Task goal: Omit every picture. Return all other data as it stands.

Data segment:
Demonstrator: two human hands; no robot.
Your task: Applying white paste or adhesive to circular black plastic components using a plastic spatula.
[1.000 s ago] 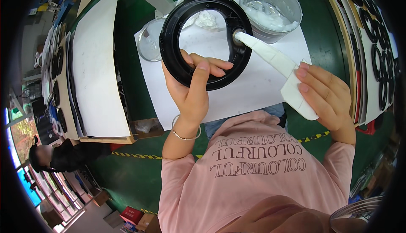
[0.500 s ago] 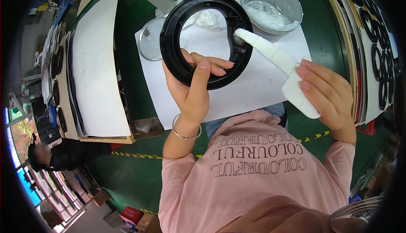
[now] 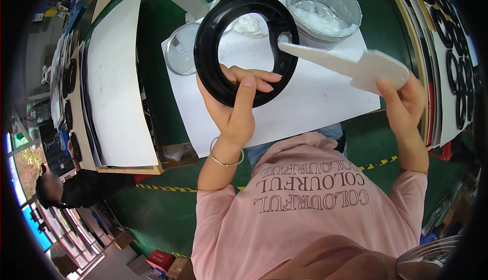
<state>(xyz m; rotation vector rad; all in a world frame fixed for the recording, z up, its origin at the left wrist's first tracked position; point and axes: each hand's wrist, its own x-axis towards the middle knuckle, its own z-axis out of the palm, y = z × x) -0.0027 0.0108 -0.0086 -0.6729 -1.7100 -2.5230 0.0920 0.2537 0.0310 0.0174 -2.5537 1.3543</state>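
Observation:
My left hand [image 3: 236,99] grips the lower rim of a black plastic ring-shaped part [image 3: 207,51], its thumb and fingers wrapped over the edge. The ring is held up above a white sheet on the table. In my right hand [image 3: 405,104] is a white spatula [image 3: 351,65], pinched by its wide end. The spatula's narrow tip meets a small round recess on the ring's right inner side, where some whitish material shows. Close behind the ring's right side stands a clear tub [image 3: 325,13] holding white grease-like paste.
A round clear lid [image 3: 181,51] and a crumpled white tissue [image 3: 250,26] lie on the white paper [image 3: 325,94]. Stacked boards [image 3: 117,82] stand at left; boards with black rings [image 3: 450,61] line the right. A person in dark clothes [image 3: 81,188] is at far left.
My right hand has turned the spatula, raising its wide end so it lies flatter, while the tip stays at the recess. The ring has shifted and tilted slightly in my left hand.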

Response to this task:
Demonstrator: two human hands; no robot.
Your task: Applying white paste or adhesive to circular black plastic components using a plastic spatula.
[1.000 s ago] 
[0.500 s ago] 
[now] 
<state>(xyz m; rotation vector rad; all in a world frame fixed for the recording, z up, its origin at the left wrist's first tracked position; point and axes: each hand's wrist, its own x-axis towards the middle knuckle, its own z-axis out of the palm, y = z × x) -0.0027 0.0108 -0.0086 -0.6729 -1.7100 -2.5230 0.0920 0.2537 0.0310 0.0174 -2.5537 1.3543</state>
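Observation:
My left hand [image 3: 236,99] grips the lower rim of a black plastic ring-shaped part [image 3: 207,51], its thumb and fingers wrapped over the edge. The ring is held up above a white sheet on the table. In my right hand [image 3: 405,104] is a white spatula [image 3: 351,65], pinched by its wide end. The spatula's narrow tip meets a small round recess on the ring's right inner side, where some whitish material shows. Close behind the ring's right side stands a clear tub [image 3: 325,13] holding white grease-like paste.
A round clear lid [image 3: 181,51] and a crumpled white tissue [image 3: 250,26] lie on the white paper [image 3: 325,94]. Stacked boards [image 3: 117,82] stand at left; boards with black rings [image 3: 450,61] line the right. A person in dark clothes [image 3: 81,188] is at far left.
My right hand has turned the spatula, raising its wide end so it lies flatter, while the tip stays at the recess. The ring has shifted and tilted slightly in my left hand.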

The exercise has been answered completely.